* **Problem description**
From the entries below, copy out all lines holding "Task".

* **Records supplied**
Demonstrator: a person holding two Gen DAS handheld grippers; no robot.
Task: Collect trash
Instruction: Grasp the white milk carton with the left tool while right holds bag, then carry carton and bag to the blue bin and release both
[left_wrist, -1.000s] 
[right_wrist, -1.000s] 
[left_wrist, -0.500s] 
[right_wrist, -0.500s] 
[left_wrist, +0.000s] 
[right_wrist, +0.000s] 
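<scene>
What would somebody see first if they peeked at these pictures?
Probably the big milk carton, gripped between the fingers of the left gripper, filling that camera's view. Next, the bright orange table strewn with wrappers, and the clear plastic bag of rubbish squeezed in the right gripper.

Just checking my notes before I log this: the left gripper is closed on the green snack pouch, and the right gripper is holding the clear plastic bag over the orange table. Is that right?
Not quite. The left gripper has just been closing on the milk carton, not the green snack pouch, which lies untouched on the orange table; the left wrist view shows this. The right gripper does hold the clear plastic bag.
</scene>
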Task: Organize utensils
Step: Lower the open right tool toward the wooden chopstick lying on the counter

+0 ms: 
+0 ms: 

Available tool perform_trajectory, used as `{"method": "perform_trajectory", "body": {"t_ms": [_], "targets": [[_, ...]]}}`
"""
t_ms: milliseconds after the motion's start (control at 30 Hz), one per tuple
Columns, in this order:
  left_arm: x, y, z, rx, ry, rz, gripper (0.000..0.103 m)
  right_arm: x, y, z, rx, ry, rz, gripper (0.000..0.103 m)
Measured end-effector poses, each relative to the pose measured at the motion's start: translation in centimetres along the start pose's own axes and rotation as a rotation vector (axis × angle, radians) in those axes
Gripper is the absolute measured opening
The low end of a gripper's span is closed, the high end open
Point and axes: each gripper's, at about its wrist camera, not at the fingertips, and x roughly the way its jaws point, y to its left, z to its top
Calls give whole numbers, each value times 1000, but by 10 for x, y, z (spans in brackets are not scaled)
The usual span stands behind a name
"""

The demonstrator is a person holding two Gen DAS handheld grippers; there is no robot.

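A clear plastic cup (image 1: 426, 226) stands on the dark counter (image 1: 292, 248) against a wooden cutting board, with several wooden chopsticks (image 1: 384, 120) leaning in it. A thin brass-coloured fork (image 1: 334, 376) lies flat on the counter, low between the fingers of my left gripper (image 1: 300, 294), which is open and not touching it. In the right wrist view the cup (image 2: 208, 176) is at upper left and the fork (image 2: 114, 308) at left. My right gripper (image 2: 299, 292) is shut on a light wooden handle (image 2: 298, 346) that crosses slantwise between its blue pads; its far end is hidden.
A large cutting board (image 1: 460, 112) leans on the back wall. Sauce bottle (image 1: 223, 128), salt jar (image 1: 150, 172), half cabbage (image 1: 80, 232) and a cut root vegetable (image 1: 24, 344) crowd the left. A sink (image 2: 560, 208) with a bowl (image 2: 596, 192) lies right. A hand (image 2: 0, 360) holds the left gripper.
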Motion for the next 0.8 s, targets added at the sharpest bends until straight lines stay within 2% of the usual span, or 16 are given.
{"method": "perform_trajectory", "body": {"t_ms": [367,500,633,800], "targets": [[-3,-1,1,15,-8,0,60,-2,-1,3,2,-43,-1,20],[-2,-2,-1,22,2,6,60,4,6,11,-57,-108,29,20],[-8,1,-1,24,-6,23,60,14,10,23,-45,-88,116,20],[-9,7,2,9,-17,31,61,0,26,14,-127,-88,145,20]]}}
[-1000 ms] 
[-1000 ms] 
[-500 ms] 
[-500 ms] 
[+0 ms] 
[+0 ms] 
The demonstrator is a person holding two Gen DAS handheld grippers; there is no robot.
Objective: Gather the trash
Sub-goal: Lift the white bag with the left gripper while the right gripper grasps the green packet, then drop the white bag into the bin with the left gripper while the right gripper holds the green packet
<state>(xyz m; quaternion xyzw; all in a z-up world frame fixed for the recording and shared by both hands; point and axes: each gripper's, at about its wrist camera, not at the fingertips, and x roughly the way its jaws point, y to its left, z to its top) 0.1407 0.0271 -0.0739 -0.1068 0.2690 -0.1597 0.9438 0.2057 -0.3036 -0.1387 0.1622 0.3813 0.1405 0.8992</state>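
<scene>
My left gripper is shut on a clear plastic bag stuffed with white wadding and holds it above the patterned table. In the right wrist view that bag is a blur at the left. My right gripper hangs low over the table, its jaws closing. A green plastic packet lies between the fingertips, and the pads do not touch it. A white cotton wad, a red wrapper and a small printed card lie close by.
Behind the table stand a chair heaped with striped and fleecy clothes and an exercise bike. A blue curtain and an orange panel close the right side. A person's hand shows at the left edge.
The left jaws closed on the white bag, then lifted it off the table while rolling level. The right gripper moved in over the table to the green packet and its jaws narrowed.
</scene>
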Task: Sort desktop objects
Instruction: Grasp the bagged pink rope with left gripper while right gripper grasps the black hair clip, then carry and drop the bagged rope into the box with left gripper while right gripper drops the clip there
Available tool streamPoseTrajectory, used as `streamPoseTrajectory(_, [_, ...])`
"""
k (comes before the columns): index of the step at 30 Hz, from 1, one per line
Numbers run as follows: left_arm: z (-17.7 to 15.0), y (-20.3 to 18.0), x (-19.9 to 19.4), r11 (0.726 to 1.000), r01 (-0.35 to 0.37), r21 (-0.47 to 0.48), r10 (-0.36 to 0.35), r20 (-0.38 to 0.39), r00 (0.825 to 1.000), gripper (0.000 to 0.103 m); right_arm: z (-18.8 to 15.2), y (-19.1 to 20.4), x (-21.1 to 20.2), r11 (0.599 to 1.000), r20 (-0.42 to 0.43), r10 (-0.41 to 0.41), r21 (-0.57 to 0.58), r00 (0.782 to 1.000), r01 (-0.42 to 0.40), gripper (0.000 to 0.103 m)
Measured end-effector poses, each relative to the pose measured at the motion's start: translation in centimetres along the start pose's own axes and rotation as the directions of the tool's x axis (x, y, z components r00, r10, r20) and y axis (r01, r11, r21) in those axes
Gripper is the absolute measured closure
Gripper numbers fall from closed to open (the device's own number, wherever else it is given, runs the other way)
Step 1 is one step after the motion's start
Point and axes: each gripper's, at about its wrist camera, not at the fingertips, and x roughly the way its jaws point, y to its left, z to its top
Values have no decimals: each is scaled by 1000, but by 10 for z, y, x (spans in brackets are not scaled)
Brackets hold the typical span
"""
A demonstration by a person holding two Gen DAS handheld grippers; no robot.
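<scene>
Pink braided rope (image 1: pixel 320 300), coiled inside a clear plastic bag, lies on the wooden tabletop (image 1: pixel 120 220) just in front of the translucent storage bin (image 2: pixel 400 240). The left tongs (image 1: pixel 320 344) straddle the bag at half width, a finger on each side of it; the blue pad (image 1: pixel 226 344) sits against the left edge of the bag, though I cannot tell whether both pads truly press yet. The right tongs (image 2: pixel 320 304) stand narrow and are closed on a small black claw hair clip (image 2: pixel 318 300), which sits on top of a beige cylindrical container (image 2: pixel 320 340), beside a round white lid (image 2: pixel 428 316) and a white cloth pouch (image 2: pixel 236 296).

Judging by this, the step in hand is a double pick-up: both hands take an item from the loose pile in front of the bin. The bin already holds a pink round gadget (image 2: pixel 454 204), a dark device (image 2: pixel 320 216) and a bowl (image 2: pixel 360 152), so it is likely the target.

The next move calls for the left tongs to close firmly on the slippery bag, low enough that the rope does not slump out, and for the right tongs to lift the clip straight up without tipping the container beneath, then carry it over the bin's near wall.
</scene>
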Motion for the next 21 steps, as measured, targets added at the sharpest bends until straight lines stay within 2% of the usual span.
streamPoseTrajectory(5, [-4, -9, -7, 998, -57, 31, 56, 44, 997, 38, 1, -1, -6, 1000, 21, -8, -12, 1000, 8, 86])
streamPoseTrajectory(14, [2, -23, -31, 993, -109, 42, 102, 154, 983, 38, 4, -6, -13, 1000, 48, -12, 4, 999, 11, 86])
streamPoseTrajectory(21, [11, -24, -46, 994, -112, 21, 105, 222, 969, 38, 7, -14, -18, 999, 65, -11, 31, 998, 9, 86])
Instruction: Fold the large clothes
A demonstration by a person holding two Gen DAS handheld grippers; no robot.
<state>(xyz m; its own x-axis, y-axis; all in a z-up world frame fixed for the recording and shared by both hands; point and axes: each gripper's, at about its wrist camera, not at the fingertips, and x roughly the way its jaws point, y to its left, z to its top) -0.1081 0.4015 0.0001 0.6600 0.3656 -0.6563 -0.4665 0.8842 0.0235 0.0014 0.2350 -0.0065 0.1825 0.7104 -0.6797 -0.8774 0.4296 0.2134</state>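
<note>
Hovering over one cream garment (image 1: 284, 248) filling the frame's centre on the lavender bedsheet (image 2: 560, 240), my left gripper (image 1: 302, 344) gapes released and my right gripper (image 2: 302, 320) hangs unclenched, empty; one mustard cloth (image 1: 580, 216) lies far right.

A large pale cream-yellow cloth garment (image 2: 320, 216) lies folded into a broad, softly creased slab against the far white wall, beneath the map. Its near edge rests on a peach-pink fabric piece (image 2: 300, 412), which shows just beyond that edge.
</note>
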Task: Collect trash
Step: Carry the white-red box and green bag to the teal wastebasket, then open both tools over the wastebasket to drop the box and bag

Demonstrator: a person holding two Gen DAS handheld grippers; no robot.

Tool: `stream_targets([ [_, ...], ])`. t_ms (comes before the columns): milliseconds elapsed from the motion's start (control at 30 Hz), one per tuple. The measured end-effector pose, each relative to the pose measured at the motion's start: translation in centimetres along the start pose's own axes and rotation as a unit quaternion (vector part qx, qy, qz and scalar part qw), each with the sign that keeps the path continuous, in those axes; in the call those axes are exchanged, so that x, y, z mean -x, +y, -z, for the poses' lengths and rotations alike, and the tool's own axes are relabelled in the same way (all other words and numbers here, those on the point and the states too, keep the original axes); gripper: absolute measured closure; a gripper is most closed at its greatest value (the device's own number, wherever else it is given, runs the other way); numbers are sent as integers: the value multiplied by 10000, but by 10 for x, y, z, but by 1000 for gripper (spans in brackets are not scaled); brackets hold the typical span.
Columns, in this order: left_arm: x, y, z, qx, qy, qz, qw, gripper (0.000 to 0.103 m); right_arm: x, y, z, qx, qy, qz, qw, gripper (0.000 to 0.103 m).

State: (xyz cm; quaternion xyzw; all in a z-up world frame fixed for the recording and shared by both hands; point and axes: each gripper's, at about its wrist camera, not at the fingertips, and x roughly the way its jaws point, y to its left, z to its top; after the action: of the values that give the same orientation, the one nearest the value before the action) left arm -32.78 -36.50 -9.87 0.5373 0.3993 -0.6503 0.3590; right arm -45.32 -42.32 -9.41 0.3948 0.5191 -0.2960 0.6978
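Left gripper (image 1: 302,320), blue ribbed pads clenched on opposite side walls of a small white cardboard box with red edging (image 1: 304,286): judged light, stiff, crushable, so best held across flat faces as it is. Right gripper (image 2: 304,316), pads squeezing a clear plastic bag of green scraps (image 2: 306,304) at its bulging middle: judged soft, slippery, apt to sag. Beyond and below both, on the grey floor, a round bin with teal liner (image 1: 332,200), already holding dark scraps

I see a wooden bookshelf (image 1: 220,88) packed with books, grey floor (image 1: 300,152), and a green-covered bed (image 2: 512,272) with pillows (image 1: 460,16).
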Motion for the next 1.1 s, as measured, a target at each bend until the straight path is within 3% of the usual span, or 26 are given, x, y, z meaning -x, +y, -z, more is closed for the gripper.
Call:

* **Expected answer**
Task: Collect trash
Task: Organize utensils
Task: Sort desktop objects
Task: Collect trash

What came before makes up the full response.